● Dataset section:
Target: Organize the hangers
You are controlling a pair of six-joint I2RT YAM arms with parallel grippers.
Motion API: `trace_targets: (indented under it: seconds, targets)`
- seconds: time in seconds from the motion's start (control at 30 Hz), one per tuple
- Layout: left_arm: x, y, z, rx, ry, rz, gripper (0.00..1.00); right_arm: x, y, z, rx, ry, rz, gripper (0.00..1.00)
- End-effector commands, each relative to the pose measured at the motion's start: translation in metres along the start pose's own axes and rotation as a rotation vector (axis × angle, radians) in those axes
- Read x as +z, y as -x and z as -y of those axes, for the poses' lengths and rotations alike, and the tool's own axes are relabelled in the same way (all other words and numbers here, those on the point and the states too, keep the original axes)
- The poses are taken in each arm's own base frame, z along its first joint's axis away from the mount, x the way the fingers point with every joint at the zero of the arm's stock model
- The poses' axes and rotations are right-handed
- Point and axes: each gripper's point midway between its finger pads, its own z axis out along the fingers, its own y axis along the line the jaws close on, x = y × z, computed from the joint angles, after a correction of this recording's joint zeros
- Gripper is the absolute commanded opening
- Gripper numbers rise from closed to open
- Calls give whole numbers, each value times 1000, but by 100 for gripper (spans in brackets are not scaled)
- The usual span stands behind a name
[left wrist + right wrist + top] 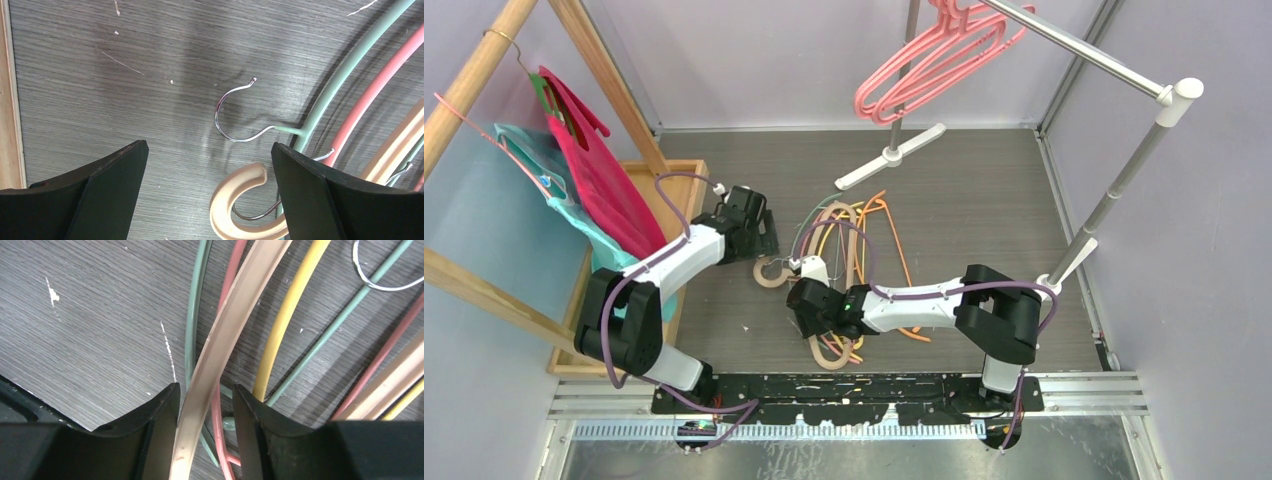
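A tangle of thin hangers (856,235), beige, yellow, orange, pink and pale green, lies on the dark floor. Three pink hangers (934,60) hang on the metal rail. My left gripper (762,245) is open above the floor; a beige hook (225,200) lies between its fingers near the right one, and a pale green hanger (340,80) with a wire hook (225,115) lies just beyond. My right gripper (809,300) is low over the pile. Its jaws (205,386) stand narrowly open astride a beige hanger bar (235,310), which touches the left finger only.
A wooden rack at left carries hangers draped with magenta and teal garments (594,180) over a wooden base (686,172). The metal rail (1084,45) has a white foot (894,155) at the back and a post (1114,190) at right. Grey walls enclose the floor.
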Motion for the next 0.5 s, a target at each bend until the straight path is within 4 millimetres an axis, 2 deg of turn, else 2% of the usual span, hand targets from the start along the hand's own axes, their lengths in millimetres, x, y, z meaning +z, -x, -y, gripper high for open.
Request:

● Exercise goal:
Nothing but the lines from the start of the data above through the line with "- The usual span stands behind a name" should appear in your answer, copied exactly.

● Answer box:
Target: Organize the hangers
You are controlling a pair of six-joint I2RT YAM arms with parallel grippers.
Motion API: `trace_targets: (indented under it: seconds, targets)`
- seconds: time in seconds from the motion's start (control at 30 Hz), one per tuple
- Layout: left_arm: x, y, z, rx, ry, rz, gripper (0.00..1.00); right_arm: x, y, z, rx, ry, rz, gripper (0.00..1.00)
- End-effector commands, each relative to the pose measured at the motion's start: translation in metres along the start pose's own axes and rotation as a rotation vector (axis × angle, radians) in those axes
- Read x as +z, y as -x and z as -y of those axes, for the poses' lengths and rotations alike, and the tool's own axes are relabelled in the same way (all other words and numbers here, those on the point and the states too, keep the original axes)
- The poses are taken in each arm's own base frame, z along its first joint's axis away from the mount, x the way the fingers point with every joint at the zero of the arm's stock model
- The poses' axes and rotations are right-handed
- Point and axes: each gripper's point midway between its finger pads, its own z axis out along the fingers, its own y axis along the line the jaws close on, x = y × z, computed from the joint angles, after a correction of this recording's joint zeros
- Gripper is the absolute commanded opening
- Gripper numbers rise from closed to open
- Calls give whole numbers, each value times 1000, but by 100 for gripper (spans in brackets are not scaled)
- The usual span stands behind a name

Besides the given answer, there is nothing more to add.